Performance difference of mask as index or multiplication with mask

Hey,

Im curious as to if there is a performance difference between these two:

mask = ...
target = ...
pred = ...
loss = torch.sum(mask * (target - pred) ** 2)
loss.backward()

and

mask = ...
target = ...
pred = ...
loss = torch.sum((target[mask] - pred[mask]) ** 2)
loss.backward()

Code would mostly be running on GPU.

1 Like

So, have you tried?

mask = torch.randn(100,100,100, device='cuda')
mask2 = mask>0

target = torch.randn(100,100,100, requires_grad=True, device='cuda')
pred = torch.randn(100,100,100, requires_grad=True, device='cuda')

def fn1():
    loss = torch.sum(mask * (target - pred) ** 2)
    loss.backward()
    torch.cuda.synchronize()
def fn2():
    loss = torch.sum((target[mask2] - pred[mask2]) ** 2)
    loss.backward()
    torch.cuda.synchronize()

torch.cuda.synchronize()

%timeit fn1()
%timeit fn2()

for me, the first variant is ~4 times as fast.
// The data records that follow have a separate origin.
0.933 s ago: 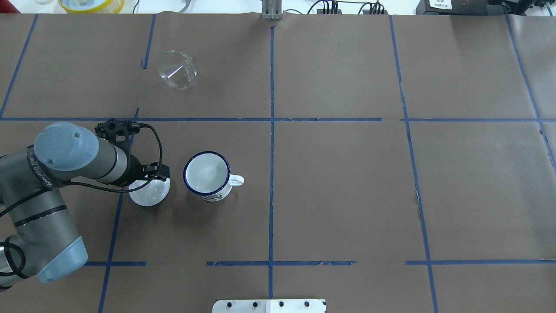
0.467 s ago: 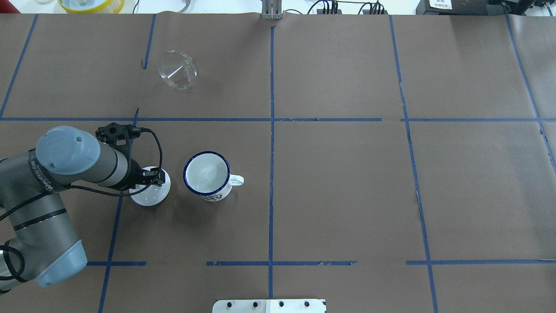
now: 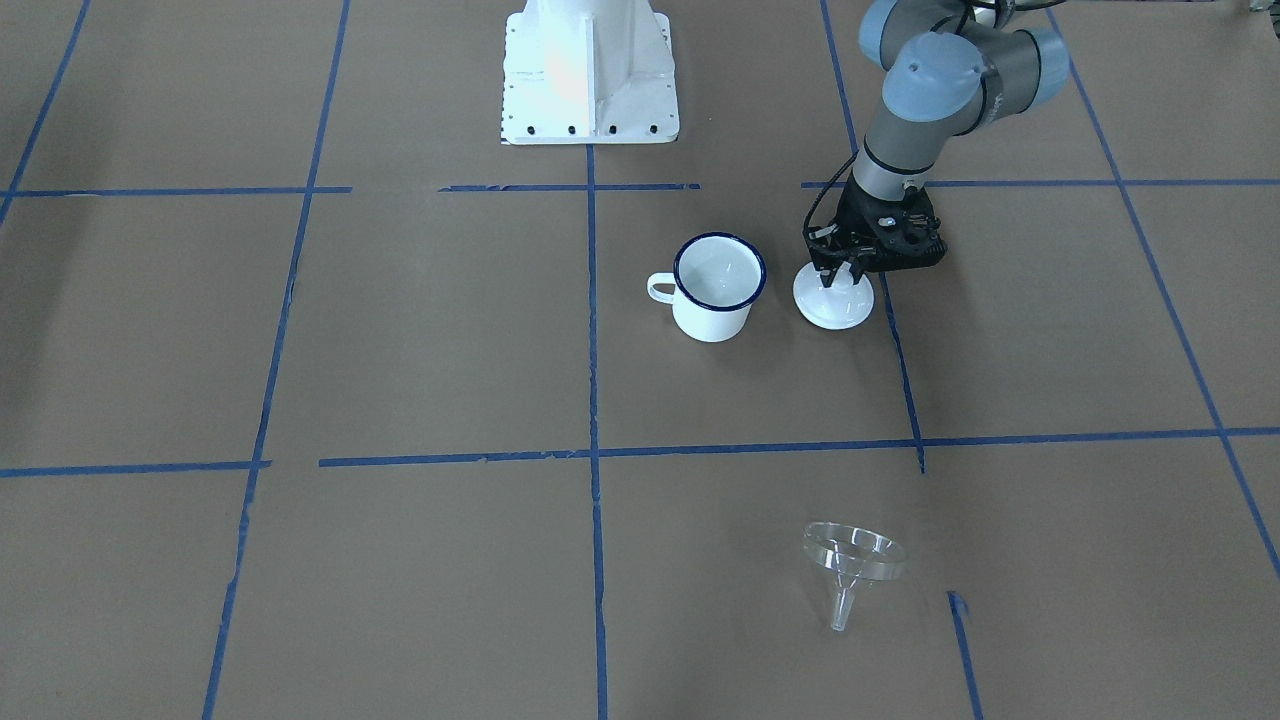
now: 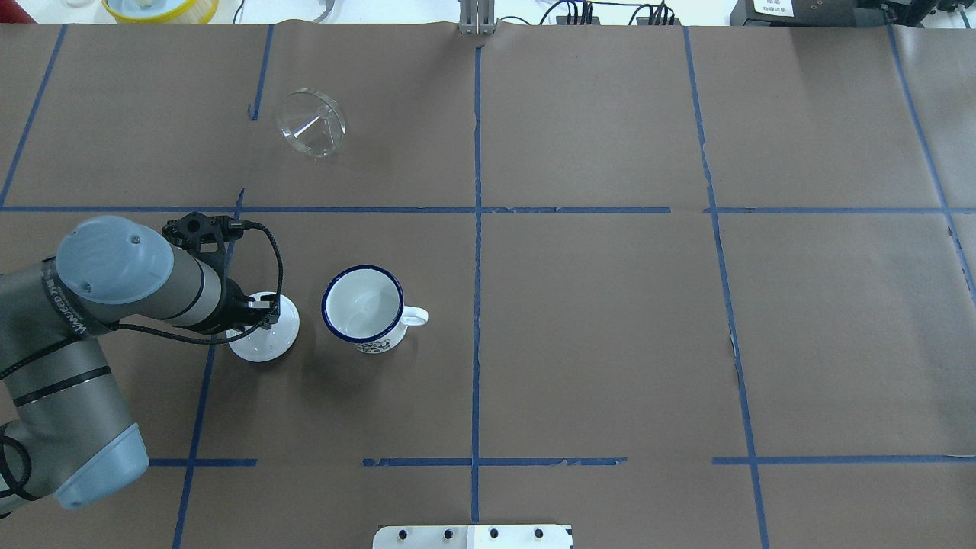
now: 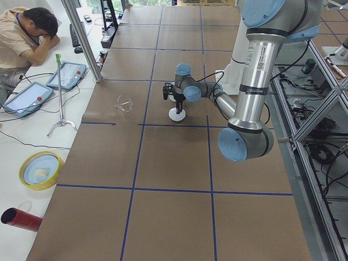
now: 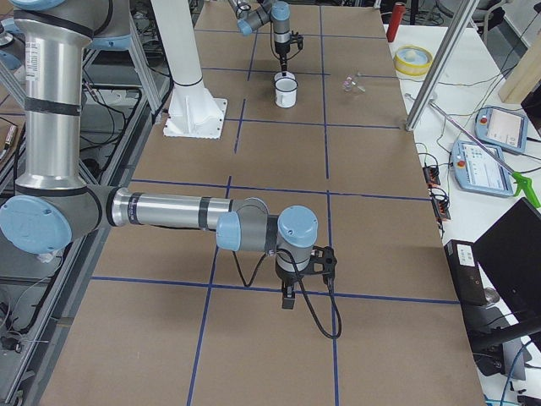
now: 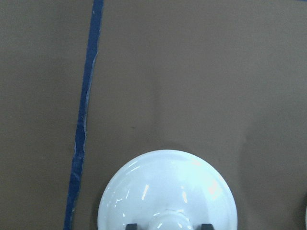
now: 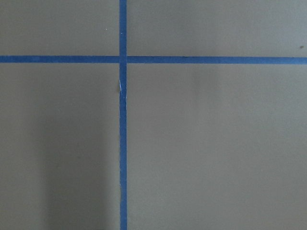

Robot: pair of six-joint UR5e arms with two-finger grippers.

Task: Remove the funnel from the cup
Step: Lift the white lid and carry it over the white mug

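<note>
The clear funnel (image 4: 311,123) lies on its side on the brown table, far from the cup, spout toward the operators' side (image 3: 853,555). The white cup (image 4: 363,303) with its dark blue rim stands upright and holds nothing, its handle to the right (image 3: 715,290). My left gripper (image 4: 263,313) points down over a white domed lid (image 4: 267,343) just left of the cup. In the left wrist view its fingertips (image 7: 132,225) stand either side of the lid's knob with small gaps, so it is open. My right gripper (image 6: 289,300) hangs over bare table far from these; I cannot tell if it is open or shut.
The robot's white base (image 3: 588,70) stands behind the cup. A yellow bowl (image 4: 160,8) sits beyond the table's far edge. A person (image 5: 27,32) and control tablets (image 5: 68,75) are at the side bench. Blue tape lines (image 8: 123,143) cross the brown table.
My left gripper has shifted a little to the left over the white lid. The lid, the cup and the funnel have not moved.
</note>
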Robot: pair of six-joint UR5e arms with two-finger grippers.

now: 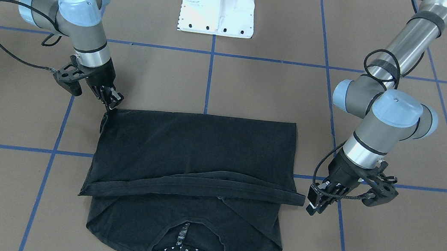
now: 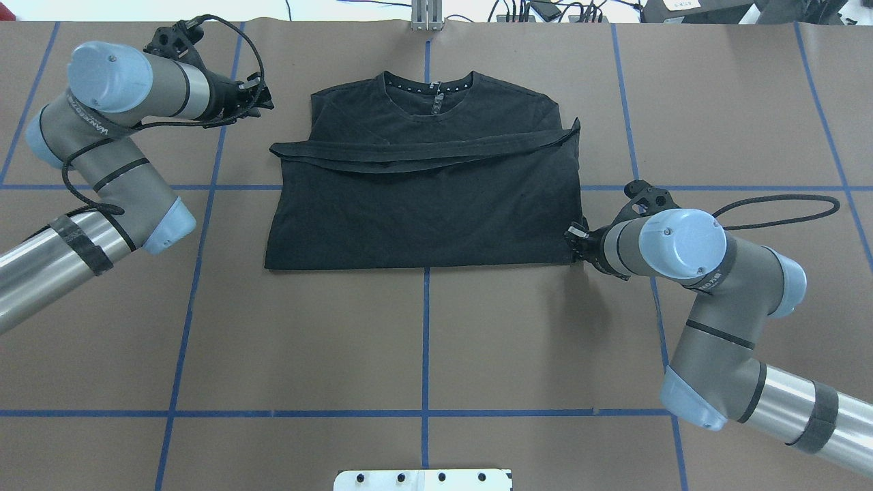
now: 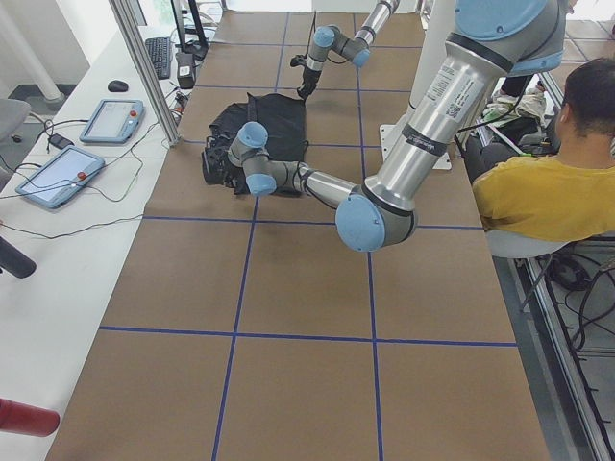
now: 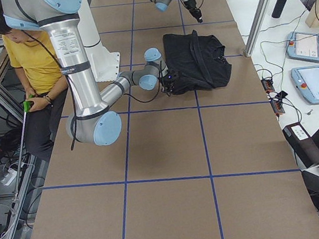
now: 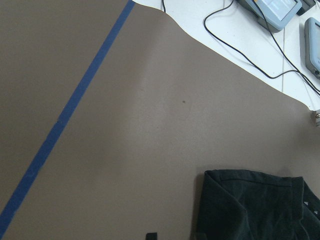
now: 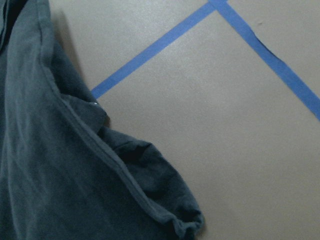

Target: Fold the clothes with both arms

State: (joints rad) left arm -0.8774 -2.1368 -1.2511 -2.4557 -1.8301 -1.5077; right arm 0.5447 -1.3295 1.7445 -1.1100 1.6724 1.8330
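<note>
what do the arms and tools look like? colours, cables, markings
Both the left arm and right arm are silver-grey tubes with dark grey joints, light-blue caps and black tape bands. White lettering runs on a wrist link. A black cable loops to each small black tool: left tool, right tool.

1. The left arm (image 2: 102, 170) comes in from eight o'clock in the overhead view, wrist bent. The left gripper (image 2: 264, 95) points toward three o'clock, fingers apart.
2. The right arm (image 2: 716, 327) comes in from four o'clock. The right gripper (image 2: 574, 243) points toward nine o'clock, its jaw state unclear.
</note>
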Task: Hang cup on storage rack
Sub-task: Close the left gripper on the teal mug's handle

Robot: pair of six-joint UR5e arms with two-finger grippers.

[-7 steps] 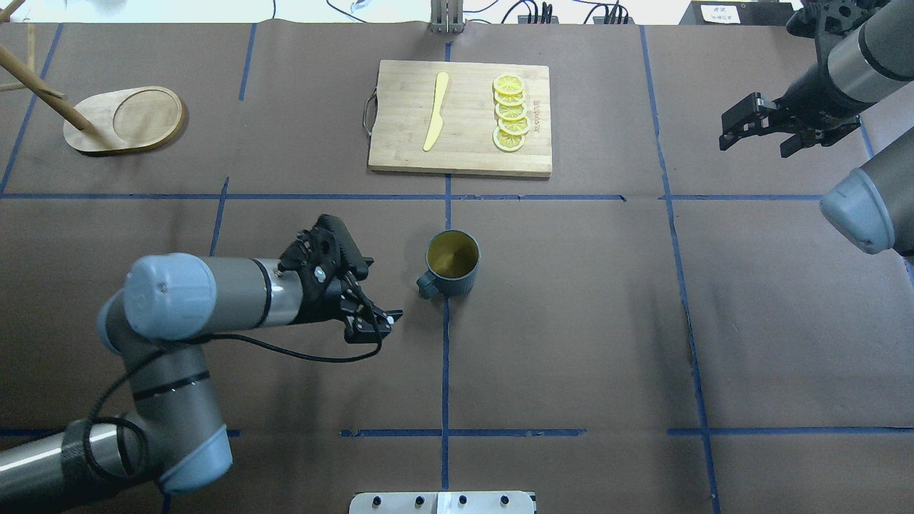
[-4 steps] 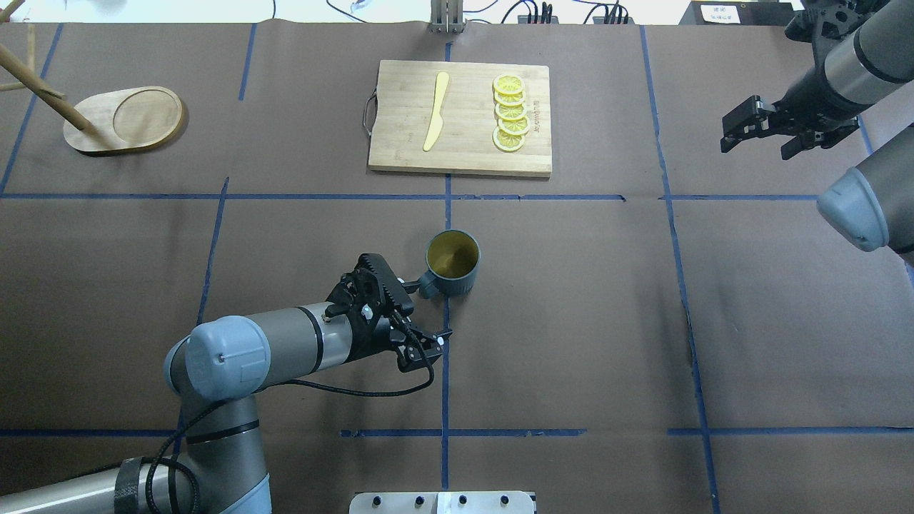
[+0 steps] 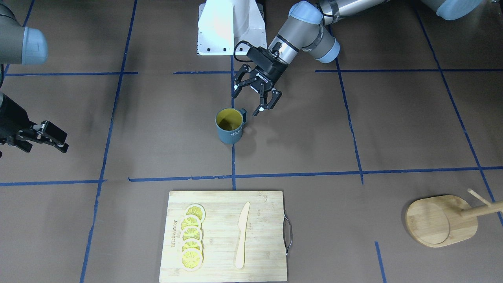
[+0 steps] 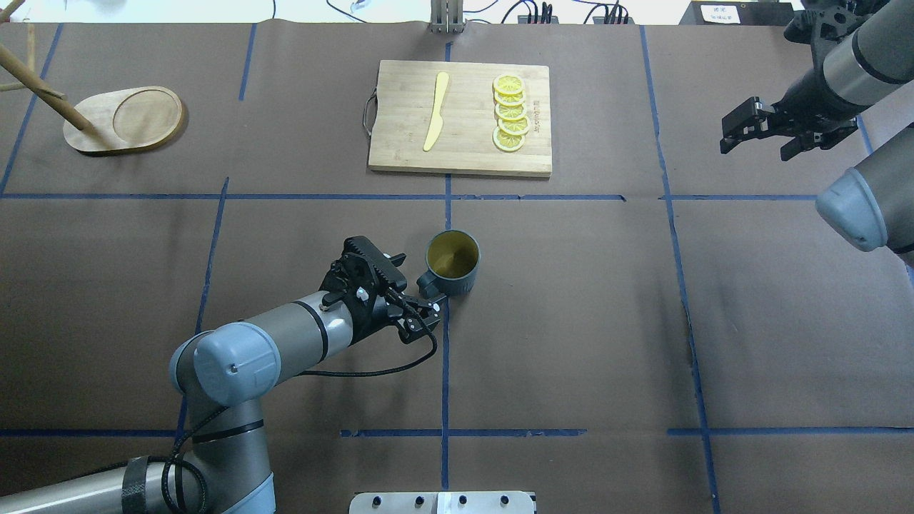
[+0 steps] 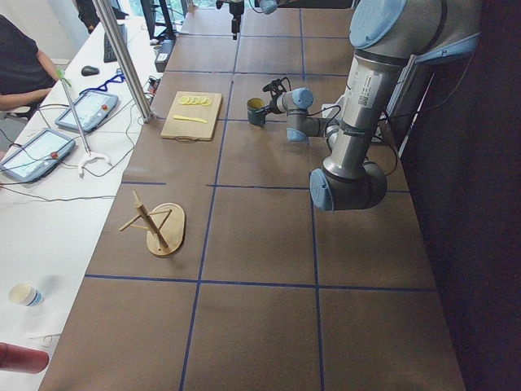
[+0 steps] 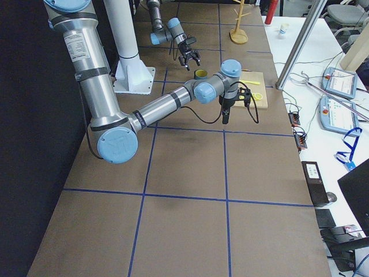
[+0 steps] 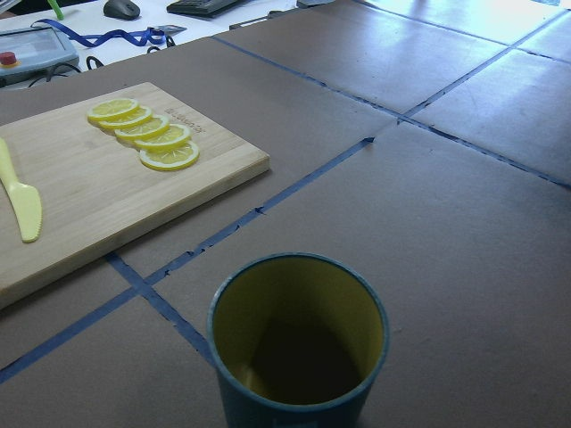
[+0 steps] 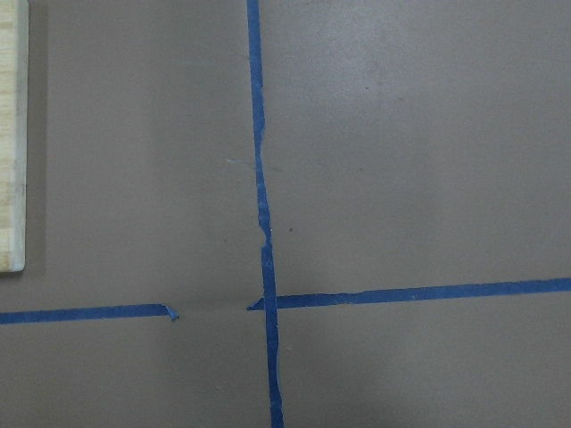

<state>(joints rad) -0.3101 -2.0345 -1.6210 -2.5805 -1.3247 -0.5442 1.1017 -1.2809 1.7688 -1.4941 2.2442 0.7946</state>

That isn’t terribly surprising considering that multiplication of dense matrices is much cheaper than assembling the mask-selected items in a new tensor. (An intermediate case would be to only use the mask once and take the difference on all.)
The first variant will be even faster when you get the JIT to fuse the two multiplications.
Finally a bit of warning: In the presence of NaN or Inf in the “masked away” part, the two will be different, as the first will give NaN. You could avoid that with torch.where, but that isn’t free, either.

Best regards

Thomas

3 Likes

Thanks for an excellent answer!

My only attempt was without synchronization as I forgot about the async nature of cuda and I ended up moving on.

NaN values should not be an issue in this case.

Thanks as well for the explanation, super helpful.

Once I have more time I will try to test the difference in runtime on the project and give an update in this thread.